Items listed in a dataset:
·····
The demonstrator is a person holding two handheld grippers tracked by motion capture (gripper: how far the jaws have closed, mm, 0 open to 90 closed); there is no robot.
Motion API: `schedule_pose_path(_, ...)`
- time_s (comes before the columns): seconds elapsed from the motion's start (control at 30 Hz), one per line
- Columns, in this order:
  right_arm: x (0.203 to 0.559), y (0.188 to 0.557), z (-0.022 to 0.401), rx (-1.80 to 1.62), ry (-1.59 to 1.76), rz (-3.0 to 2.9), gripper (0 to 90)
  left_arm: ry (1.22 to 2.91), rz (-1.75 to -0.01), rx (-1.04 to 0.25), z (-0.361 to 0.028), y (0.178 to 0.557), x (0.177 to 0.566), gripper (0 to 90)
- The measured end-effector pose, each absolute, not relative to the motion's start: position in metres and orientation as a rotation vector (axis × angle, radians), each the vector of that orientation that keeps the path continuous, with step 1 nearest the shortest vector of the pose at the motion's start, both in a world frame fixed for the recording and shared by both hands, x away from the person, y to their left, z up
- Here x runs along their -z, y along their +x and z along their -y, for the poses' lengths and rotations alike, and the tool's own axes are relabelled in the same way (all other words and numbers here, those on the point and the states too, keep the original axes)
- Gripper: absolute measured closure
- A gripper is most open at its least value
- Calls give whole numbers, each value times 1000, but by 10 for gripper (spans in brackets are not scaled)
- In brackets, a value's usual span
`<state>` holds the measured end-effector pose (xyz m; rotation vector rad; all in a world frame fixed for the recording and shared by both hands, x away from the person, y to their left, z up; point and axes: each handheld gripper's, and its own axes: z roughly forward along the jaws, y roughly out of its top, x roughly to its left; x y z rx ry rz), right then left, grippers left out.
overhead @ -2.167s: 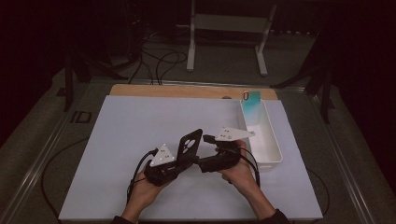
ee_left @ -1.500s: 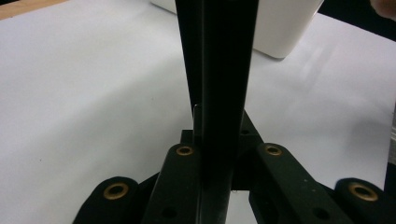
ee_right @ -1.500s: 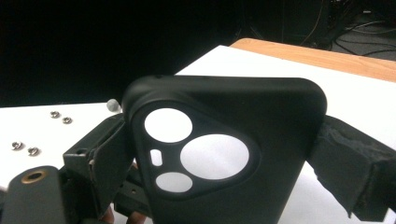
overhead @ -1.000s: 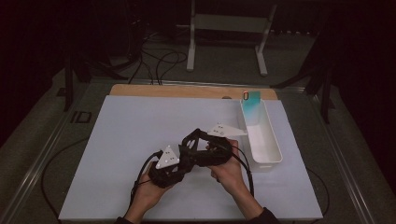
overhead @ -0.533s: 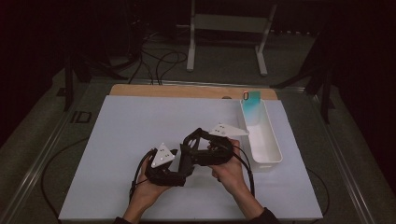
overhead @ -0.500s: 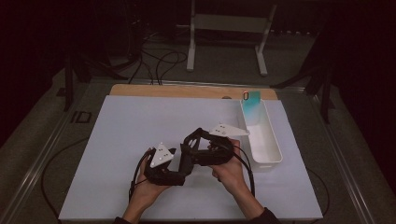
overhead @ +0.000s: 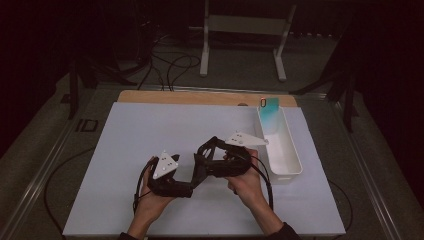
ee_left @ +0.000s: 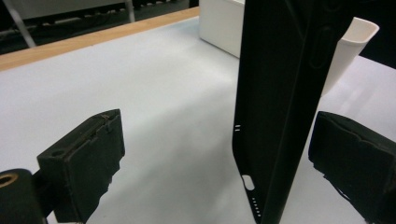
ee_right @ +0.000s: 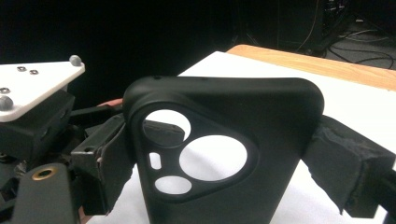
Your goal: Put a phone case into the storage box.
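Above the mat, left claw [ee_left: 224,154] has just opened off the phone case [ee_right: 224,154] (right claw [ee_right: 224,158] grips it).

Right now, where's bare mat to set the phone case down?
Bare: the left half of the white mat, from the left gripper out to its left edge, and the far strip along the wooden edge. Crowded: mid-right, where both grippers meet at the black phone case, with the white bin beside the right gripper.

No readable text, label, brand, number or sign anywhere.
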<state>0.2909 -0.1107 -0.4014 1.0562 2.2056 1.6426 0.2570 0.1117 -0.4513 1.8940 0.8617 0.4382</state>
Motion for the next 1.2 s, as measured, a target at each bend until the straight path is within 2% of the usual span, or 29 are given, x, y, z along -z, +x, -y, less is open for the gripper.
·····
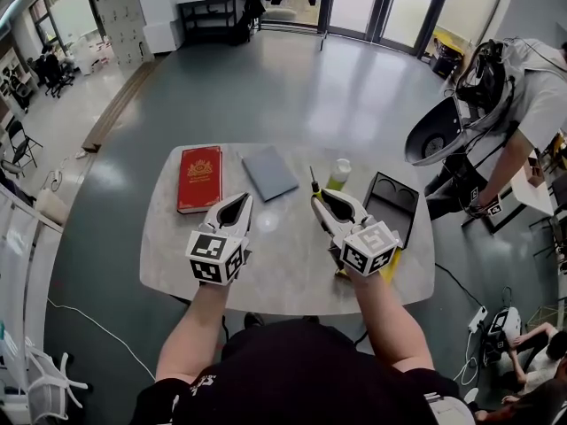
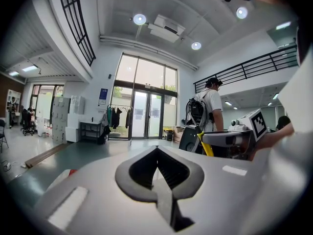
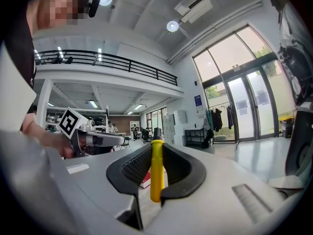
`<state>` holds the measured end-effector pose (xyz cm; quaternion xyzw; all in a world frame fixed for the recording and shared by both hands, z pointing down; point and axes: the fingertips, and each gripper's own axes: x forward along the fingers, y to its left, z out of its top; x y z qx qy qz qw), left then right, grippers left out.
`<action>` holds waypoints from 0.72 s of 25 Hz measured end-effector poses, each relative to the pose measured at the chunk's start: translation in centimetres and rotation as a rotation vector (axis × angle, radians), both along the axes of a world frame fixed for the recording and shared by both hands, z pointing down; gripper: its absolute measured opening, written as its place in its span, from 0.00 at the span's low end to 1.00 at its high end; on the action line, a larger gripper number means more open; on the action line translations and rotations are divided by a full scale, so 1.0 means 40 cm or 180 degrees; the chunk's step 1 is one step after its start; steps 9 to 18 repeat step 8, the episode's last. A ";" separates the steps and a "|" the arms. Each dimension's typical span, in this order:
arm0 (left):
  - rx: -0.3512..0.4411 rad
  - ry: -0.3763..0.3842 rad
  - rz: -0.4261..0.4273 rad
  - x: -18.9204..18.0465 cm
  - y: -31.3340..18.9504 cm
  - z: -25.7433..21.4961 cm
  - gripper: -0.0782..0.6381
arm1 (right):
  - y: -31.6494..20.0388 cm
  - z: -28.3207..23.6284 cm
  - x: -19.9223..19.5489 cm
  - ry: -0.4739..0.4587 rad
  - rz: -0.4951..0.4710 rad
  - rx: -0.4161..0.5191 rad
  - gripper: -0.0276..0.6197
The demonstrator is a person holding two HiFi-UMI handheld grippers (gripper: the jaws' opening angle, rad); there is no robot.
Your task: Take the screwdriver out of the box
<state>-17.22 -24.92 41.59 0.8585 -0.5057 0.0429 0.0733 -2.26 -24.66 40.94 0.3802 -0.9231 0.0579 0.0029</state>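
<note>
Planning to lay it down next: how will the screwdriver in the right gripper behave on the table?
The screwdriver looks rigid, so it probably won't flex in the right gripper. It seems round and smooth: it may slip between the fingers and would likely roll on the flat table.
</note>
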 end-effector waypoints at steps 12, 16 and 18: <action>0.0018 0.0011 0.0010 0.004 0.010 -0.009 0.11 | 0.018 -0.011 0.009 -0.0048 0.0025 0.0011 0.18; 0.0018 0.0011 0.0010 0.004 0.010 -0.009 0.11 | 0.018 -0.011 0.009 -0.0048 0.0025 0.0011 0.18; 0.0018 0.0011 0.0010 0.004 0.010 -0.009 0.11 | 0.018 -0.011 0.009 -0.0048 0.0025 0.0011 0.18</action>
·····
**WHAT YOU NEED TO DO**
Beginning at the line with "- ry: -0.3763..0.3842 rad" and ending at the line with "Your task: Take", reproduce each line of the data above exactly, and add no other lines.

**RESPONSE FOR THIS EXERCISE**
  - ry: -0.3763..0.3842 rad
  - rz: -0.4261..0.4273 rad
  - x: -18.9204..18.0465 cm
  - y: -31.3340..18.9504 cm
  - z: -25.7433..21.4961 cm
  - gripper: -0.0782..0.6381
arm1 (right):
  - y: -31.6494..20.0388 cm
  - z: -28.3207..23.6284 cm
  - x: -19.9223..19.5489 cm
  - ry: -0.4739..0.4587 rad
  - rz: -0.4951..0.4710 rad
  - rx: -0.4161..0.5191 rad
  - gripper: -0.0276..0.6197
The demonstrator is a person holding two HiFi-UMI handheld grippers (gripper: the jaws' opening angle, rad); there is no robot.
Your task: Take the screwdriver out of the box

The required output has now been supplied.